NETGEAR is aware of a growing number of phone and online scams. To learn how to stay safe click here.

Forum Discussion

tominwi's avatar
tominwi
Luminary
May 14, 2019

ReadyNAS NV+ after HDD upgrade

I decided to upgrade my NV+ V1 with 4.1.16 and X-RAID from qty 4 1TB drives to qty 4 2TB drives yesterday morning. Followed the Netgear recommendation to pull the 1st drive hot and replace it, and AFAICT this went swimmingly well in that I got all the right emails, starting with "Disk fail event", "Disk add event", and "Disk initialization started . The estimated time of completions is 17 hour(s).." culminating last evening with "Disk initialization successfully finished" and "Sync started on C" and some 4 hours later "RAID sync finished on volume C. The volume is now fully redundant". This happened around 2 a.m. this morning.

 

So I approached the NV+ this morning with the intent to pull Disk 2 and repeat the process, but found my NAS in Kernel panic.

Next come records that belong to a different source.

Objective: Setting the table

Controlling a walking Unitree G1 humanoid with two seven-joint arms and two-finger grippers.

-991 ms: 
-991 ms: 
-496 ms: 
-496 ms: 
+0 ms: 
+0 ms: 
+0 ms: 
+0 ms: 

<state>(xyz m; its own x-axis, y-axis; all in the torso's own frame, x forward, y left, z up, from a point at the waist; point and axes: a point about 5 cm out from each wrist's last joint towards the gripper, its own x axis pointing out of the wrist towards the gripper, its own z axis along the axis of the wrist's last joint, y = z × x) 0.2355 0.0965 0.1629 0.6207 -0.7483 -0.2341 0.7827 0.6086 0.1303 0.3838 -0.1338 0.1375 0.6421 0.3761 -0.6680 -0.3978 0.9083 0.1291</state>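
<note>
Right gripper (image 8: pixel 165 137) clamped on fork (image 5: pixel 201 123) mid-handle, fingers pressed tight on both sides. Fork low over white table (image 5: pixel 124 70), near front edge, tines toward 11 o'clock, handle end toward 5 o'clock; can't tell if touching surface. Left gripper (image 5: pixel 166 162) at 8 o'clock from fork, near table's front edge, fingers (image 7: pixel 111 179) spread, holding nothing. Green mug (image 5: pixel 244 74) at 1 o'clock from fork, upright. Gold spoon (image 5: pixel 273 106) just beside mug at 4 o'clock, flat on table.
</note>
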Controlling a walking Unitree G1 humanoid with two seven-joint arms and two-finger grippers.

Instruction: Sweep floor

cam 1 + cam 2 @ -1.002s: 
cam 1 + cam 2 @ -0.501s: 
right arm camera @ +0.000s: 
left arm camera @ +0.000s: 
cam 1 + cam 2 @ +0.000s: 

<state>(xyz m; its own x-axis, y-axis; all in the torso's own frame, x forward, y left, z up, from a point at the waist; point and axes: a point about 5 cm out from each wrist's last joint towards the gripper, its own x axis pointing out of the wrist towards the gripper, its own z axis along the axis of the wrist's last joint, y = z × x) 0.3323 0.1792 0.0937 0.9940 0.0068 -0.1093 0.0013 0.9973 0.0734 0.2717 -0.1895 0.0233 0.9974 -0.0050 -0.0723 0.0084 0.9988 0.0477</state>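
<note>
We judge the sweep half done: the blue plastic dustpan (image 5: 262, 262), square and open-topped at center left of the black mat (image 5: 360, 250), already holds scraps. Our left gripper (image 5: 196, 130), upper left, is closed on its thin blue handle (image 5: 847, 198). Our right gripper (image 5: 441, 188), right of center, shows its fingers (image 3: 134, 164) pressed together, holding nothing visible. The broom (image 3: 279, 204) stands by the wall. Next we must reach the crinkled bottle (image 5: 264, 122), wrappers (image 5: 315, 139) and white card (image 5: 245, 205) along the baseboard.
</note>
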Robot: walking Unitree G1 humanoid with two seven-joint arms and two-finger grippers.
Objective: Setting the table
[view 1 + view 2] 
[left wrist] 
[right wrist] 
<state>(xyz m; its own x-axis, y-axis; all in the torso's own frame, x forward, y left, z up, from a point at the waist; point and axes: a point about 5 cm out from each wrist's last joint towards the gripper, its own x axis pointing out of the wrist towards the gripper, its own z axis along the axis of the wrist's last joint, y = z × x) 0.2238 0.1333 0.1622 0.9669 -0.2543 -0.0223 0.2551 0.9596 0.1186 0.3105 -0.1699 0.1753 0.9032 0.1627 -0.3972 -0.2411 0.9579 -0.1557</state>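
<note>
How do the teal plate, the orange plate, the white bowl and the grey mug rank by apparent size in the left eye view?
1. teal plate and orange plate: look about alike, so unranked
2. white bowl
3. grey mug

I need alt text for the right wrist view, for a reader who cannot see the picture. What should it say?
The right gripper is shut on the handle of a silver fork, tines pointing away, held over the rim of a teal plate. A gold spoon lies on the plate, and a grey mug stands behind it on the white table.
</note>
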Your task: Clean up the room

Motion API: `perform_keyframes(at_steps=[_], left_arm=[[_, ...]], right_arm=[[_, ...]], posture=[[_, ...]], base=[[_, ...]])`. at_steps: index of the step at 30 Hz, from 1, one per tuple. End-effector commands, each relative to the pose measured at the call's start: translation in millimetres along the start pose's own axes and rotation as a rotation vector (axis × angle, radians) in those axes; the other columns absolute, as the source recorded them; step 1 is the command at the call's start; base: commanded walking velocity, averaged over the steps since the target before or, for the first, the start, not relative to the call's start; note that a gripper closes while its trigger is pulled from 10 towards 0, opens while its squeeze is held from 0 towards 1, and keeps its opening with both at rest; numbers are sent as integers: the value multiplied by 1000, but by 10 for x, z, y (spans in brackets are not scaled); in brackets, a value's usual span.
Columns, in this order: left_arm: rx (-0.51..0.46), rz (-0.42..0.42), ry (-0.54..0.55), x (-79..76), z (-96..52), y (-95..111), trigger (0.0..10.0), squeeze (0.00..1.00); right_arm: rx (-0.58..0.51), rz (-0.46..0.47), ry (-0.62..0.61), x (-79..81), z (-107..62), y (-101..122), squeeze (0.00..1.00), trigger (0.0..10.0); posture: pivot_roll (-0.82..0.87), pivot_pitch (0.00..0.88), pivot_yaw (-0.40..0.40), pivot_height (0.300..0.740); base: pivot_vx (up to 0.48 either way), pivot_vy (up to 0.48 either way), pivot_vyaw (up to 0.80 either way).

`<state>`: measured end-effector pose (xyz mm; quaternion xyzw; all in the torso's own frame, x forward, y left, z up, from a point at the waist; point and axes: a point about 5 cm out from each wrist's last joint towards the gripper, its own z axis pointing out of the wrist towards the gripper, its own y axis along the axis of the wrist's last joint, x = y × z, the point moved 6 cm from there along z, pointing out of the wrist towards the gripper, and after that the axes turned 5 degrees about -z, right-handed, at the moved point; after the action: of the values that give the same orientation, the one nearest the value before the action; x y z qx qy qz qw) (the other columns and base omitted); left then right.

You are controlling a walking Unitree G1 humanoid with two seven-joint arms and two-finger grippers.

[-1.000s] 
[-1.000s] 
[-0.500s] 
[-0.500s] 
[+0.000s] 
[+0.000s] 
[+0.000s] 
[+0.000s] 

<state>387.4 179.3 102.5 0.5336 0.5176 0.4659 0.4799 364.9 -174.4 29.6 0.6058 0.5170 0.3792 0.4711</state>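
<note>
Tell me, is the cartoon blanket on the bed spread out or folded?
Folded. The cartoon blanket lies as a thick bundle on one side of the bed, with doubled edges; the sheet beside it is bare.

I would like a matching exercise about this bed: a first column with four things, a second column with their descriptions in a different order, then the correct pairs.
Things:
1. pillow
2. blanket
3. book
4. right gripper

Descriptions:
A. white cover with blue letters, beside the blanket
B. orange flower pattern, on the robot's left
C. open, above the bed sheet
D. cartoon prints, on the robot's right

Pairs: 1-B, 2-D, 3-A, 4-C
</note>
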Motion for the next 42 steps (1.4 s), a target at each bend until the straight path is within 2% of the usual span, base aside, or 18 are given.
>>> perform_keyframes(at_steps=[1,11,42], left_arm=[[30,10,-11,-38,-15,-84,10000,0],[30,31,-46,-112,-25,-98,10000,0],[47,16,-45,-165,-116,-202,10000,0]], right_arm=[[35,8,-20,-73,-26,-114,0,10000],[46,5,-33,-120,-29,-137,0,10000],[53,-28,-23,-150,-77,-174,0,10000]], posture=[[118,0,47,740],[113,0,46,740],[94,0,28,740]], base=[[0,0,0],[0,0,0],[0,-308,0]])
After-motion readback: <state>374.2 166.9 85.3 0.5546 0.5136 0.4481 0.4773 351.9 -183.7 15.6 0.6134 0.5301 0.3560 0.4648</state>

Had to pull the power cord as the power switch was unresponsive. Took 1/2 hour but the box booted, having done a FS and Quota check, and Frontview log timeline shows only the "RAID sync good--full redundancy" msg from 2am and my power pull "Improper shutdown..." and a new "RAID sync started" before a final "System is up" message a half hour later. The new 2TB drive shows up as Drive 1 and things seem OK to continue with replacement of Drive 2 EXCEPT...

 

The NV+ Act(ivity) LED is flashing rapidly!? What does anyone think my NAS is doing? Should I just wait it out to stop before continuing with Drive 2 replacement/upgrade?

26 Replies

  • Does the log say that the RAID resync has completed?  You can also see this status by hovering over the disk and volume icons in Frontview and RAIDar.

     

    Don't replace the second disk until the resync is done.

    • tominwi's avatar
      tominwi
      Luminary

      Hmm dunno where to "hover over icons" but found under Volumes > RAID Configuration this Status "Resync 15% complete, Time to finish 4 hr 51 min, Speed 45.1 MB/sec" so I guess it is indeed doing something.

       

      StephenB the Netgear kb I've read suggested to me that I could/should replace all disks and then restart. Was this wrong advice? Should I instead, after replacing each disk, do a restart and (apparently) Resync as it applears to be doing now?

       

      Also, any thoughts on why my kernel panicked? ;-)

      • StephenB's avatar
        StephenB
        Guru

        tominwi wrote:

        StephenB the Netgear kb I've read suggested to me that I could/should replace all disks and then restart.


        If you install all disks at once, then you are starting over.  You'd need to reconfigure the NAS (recreate user accounts, shares, install any add-ons, ...) and then restore all the ifles from a backup.  This can be faster than doing four resyncs.

         

        The path you are on will preserve your data.  You replace one disk at a time, wait for the resync, and move on to the rest.  After the fourth disk is resynced, the volume should expand (perhaps requireing a NAS reboot to trigger it).

         


        tominwi wrote:

        Hmm dunno where to "hover over icons" but found under Volumes > RAID Configuration this Status "Resync 15% complete, Time to finish 4 hr 51 min, Speed 45.1 MB/sec" so I guess it is indeed doing something.

         


        Indeed.

         

        If you look on the bottom of the Frontview page you will see a round icon labeled volume, and another block of icons labeled "disks".  You can hover your mouse over those icons, and it should give you the status.   

         


        tominwi wrote:

        Also, any thoughts on why my kernel panicked? ;-)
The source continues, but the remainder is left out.